* [What needs to be done]:
Apart from the pictures, every line below needs to be reproduced verbatim.

==== Collected material ====

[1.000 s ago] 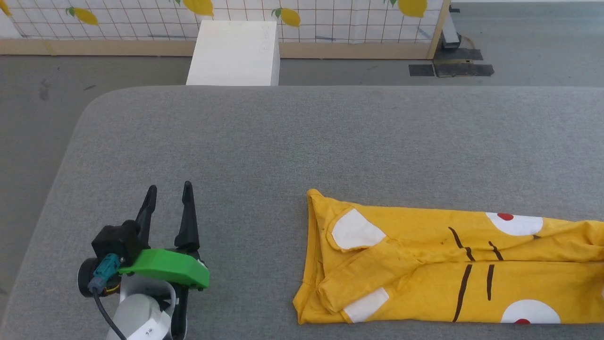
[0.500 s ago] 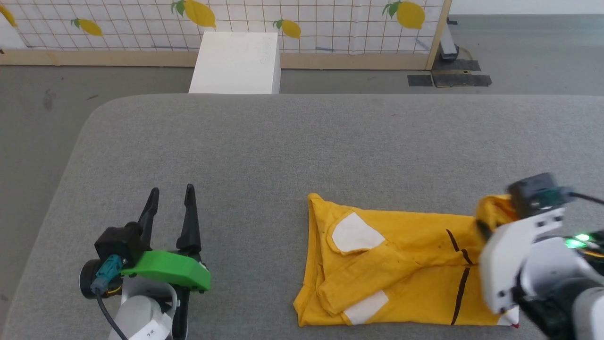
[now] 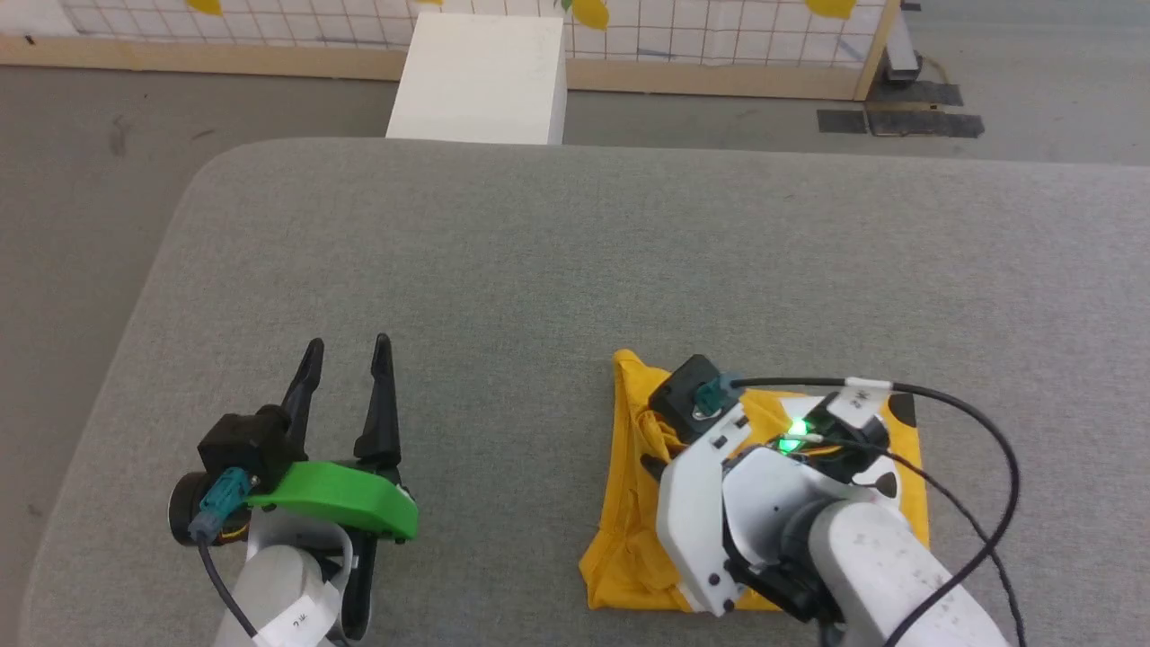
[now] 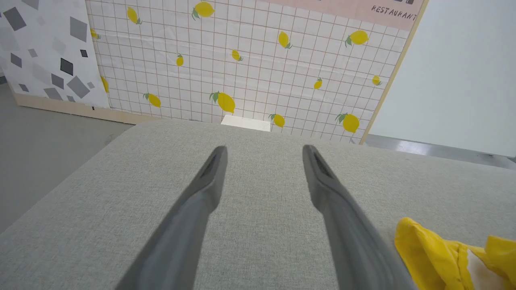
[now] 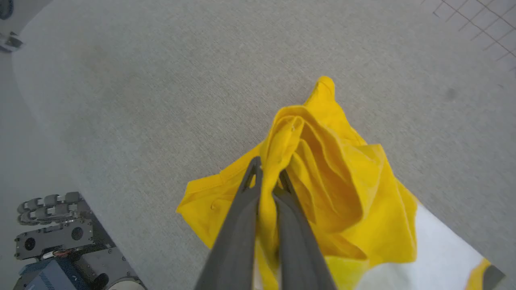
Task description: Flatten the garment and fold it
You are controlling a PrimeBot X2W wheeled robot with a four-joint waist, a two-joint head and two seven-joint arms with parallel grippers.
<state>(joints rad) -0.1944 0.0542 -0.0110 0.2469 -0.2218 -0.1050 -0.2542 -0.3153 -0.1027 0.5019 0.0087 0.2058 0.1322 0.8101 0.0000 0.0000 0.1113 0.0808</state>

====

* [Written solution]:
[1.000 s ago] 
[0.500 s ago] 
[now] 
[now] 
[now] 
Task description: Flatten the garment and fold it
You are controlling a PrimeBot X2W wheeled robot with a four-joint waist, a two-joint head and two seven-joint arms with parallel grippers.
<state>(joints rad) -0.1944 0.0542 -0.0110 0.2469 -0.2218 -0.1050 -0.2542 -0.3153 -0.1027 0.5019 0.0087 0.2058 0.1322 0.8101 0.0000 0.0000 0.1113 0.0808</state>

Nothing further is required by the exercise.